Segment Start: Extracted material
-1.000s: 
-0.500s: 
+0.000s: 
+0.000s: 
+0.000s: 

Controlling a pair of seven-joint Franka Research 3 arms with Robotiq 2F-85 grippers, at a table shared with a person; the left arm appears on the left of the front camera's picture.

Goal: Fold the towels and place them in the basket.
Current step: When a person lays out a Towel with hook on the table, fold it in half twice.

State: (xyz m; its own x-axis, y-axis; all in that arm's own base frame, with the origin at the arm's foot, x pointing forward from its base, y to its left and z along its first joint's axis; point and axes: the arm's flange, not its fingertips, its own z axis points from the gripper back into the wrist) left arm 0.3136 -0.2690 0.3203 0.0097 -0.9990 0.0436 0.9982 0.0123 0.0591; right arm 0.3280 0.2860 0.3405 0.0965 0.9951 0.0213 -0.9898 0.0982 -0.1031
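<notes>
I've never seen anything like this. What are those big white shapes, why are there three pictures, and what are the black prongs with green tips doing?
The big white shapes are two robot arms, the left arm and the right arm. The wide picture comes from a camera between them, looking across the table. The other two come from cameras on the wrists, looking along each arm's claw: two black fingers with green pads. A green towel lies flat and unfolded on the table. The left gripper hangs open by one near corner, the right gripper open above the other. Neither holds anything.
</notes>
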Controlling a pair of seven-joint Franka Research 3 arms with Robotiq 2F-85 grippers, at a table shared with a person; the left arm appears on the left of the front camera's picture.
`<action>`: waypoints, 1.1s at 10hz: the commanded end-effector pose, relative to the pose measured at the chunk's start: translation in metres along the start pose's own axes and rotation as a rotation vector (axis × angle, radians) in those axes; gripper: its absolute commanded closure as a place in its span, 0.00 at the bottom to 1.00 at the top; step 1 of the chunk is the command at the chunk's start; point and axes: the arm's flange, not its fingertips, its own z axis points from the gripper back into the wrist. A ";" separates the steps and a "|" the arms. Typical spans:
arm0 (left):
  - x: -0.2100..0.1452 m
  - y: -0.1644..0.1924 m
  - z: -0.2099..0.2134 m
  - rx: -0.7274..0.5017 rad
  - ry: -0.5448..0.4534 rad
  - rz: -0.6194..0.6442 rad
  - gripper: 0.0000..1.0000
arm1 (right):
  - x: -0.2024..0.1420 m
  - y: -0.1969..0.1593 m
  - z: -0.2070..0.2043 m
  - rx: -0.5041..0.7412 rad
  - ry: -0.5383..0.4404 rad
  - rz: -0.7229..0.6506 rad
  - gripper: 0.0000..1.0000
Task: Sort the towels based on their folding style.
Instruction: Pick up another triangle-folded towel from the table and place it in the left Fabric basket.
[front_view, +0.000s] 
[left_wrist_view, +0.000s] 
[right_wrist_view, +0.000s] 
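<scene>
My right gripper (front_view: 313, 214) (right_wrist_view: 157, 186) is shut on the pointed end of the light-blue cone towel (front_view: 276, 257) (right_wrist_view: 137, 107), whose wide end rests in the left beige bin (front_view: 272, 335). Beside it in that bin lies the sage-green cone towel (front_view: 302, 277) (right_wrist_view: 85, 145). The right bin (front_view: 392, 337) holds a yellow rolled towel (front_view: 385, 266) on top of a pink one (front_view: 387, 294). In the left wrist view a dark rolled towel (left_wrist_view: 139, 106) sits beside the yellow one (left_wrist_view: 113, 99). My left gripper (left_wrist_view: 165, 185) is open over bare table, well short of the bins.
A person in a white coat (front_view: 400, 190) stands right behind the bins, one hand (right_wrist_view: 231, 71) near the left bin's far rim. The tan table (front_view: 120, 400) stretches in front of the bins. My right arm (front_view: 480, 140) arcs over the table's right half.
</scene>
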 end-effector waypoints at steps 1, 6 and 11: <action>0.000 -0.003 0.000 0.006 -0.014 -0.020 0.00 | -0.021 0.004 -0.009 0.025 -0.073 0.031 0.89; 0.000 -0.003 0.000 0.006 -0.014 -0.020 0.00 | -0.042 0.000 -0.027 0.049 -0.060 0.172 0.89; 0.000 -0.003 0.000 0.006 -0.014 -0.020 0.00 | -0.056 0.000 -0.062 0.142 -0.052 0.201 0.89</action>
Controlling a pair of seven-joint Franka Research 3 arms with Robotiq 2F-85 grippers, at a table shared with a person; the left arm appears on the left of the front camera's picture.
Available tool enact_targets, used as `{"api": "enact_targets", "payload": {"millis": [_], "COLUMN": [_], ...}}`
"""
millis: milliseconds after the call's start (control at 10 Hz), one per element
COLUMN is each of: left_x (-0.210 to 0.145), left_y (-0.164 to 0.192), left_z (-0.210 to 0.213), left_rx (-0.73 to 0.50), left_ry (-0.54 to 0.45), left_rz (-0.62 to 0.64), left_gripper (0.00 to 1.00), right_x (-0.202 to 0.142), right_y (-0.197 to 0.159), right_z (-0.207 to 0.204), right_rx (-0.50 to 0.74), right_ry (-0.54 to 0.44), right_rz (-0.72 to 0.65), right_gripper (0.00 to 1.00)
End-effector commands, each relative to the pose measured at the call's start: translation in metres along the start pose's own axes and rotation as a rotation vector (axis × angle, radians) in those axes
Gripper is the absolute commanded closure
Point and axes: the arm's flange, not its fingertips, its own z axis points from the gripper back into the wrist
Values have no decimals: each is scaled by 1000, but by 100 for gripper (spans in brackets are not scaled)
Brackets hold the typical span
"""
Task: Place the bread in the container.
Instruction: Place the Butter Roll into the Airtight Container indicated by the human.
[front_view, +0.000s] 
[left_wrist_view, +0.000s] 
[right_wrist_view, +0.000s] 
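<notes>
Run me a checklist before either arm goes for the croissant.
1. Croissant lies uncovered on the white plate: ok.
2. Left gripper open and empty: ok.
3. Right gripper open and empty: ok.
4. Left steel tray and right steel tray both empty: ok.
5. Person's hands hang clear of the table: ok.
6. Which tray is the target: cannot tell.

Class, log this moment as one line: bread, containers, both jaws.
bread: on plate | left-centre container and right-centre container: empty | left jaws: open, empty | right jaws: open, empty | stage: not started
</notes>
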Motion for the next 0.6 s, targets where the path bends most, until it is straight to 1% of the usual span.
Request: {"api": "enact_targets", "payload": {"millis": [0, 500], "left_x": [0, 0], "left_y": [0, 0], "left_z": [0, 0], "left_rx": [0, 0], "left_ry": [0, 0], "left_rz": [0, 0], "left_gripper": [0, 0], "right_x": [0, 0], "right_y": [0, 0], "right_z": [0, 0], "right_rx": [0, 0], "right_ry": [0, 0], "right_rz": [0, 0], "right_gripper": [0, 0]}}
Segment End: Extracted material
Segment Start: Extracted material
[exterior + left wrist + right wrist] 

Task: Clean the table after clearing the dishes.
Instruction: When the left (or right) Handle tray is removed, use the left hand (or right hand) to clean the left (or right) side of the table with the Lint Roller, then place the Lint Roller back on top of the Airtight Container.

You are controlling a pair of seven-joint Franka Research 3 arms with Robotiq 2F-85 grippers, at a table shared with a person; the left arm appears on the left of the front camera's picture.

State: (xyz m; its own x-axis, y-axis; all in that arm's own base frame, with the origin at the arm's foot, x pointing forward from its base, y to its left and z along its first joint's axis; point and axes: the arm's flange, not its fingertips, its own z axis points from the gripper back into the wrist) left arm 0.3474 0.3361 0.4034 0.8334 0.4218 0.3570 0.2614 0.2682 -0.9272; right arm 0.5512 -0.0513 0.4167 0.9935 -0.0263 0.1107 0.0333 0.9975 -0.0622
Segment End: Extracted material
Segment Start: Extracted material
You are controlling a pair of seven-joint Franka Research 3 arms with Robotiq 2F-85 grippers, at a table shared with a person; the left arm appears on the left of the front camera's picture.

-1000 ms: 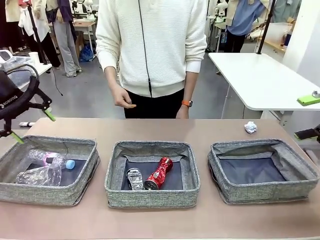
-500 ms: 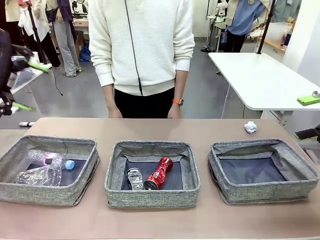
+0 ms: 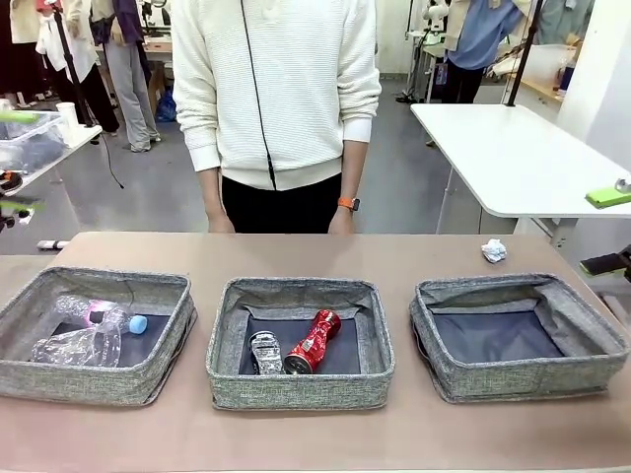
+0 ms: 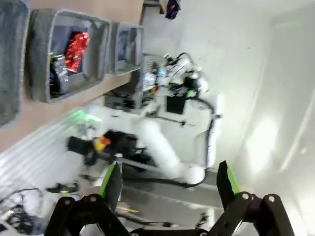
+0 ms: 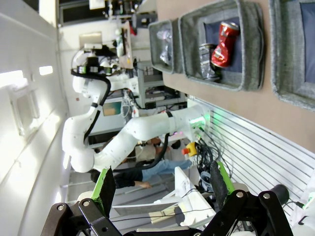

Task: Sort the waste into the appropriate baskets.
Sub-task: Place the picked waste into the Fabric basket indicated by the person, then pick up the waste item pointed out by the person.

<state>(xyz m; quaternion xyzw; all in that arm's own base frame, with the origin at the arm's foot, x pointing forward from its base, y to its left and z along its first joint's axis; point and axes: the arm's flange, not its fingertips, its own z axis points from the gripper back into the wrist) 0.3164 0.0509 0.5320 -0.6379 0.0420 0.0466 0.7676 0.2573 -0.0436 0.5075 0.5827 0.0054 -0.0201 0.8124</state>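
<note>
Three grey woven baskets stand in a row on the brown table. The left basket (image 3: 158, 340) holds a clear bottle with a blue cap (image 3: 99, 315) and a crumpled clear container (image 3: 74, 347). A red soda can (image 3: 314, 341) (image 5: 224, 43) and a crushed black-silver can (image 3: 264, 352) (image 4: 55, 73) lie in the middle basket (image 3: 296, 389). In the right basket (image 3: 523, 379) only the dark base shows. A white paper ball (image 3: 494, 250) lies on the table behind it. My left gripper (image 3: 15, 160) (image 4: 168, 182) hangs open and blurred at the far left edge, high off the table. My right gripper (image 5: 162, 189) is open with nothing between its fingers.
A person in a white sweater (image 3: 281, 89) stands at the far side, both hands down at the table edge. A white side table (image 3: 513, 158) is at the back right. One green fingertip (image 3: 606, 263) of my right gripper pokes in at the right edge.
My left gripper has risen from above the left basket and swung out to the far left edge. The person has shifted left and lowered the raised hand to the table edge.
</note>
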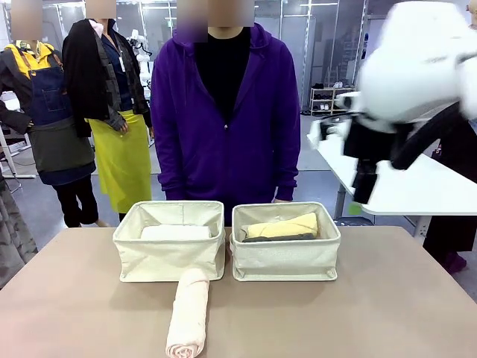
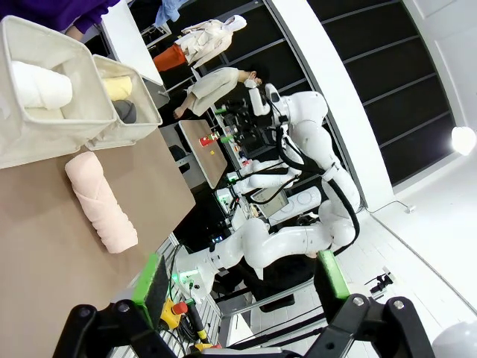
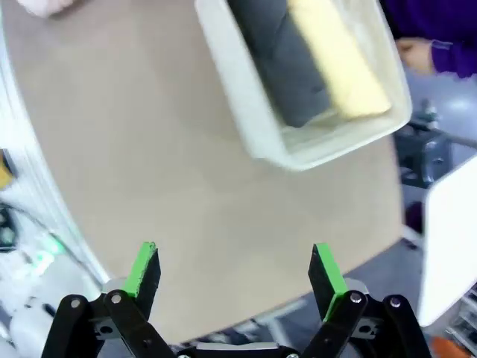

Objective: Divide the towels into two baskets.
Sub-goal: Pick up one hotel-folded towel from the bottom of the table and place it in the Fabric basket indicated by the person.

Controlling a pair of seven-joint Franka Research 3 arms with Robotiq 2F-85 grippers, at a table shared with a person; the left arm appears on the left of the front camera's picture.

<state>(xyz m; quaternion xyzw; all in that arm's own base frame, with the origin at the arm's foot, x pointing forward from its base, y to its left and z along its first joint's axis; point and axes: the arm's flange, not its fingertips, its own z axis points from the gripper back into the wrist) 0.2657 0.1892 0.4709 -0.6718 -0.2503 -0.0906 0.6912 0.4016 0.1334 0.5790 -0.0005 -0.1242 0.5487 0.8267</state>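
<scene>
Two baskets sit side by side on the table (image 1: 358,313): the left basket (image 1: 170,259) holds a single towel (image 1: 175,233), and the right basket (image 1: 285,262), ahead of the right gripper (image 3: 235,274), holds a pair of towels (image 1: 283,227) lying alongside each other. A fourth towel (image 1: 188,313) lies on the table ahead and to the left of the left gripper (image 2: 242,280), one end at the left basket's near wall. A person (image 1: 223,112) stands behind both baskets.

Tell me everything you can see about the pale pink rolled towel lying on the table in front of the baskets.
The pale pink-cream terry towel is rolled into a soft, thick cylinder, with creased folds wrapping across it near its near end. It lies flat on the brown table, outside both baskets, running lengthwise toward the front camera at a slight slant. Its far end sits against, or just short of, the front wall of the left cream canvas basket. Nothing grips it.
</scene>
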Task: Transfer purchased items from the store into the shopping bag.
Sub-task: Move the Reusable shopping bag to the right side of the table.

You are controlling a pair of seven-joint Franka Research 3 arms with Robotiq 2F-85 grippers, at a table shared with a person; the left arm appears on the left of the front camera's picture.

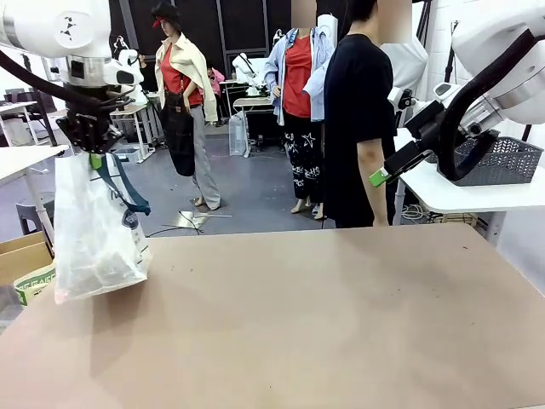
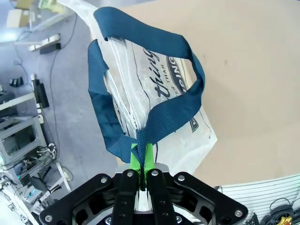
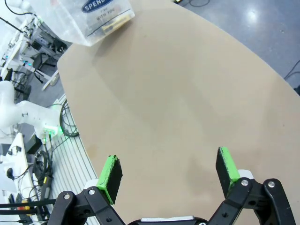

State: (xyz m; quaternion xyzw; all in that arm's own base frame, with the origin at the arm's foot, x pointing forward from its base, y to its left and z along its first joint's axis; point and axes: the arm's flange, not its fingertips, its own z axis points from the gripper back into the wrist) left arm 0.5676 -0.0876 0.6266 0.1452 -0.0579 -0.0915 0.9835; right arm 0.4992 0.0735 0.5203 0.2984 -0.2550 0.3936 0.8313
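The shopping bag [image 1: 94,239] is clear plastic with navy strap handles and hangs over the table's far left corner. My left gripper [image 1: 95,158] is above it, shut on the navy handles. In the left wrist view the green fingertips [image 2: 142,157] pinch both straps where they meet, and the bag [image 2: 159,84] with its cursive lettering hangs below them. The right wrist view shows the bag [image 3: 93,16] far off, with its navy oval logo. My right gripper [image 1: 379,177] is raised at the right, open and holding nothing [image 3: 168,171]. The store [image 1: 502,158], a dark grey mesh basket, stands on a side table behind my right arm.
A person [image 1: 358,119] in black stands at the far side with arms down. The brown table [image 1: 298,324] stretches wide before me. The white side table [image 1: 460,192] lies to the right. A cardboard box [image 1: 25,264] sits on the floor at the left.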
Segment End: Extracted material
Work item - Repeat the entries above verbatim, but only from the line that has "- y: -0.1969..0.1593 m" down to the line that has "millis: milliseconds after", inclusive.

Exercise solution -
  - y: -0.1969..0.1593 m
  - z: -0.2070..0.2043 m
  - rx: -0.5041..0.7412 rad
  - ry: -0.5383..0.4404 rad
  - rz: -0.7229..0.6506 rad
  - gripper: 0.0000..1.0000
Task: Sort the towels based on their folding style.
Instruction: Pick up another triangle-folded towel from the table and place it in the left Fabric basket.
[front_view, +0.000s] 
[left_wrist_view, +0.000s] 
[right_wrist_view, +0.000s] 
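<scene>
My right gripper (front_view: 313, 214) (right_wrist_view: 157, 186) is shut on the pointed end of the light-blue cone towel (front_view: 276, 257) (right_wrist_view: 137, 107), whose wide end rests in the left beige bin (front_view: 272, 335). Beside it in that bin lies the sage-green cone towel (front_view: 302, 277) (right_wrist_view: 85, 145). The right bin (front_view: 392, 337) holds a yellow rolled towel (front_view: 385, 266) on top of a pink one (front_view: 387, 294). In the left wrist view a dark rolled towel (left_wrist_view: 139, 106) sits beside the yellow one (left_wrist_view: 113, 99). My left gripper (left_wrist_view: 165, 185) is open over bare table, well short of the bins.
A person in a white coat (front_view: 400, 190) stands right behind the bins, one hand (right_wrist_view: 231, 71) near the left bin's far rim. The tan table (front_view: 120, 400) stretches in front of the bins. My right arm (front_view: 480, 140) arcs over the table's right half.
</scene>
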 end-effector waypoints at steps 1, 6 and 11: <action>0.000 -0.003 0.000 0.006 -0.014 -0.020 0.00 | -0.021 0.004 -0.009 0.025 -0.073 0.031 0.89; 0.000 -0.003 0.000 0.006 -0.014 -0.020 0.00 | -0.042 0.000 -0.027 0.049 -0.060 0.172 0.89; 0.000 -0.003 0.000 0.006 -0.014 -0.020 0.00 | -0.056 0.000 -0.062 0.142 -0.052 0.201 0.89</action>
Controlling a pair of seven-joint Franka Research 3 arms with Robotiq 2F-85 grippers, at a table shared with a person; the left arm appears on the left of the front camera's picture.
Available tool enact_targets, used as `{"api": "enact_targets", "payload": {"millis": [_], "COLUMN": [_], ...}}`
"""
millis: milliseconds after the call's start (control at 10 Hz), one per element

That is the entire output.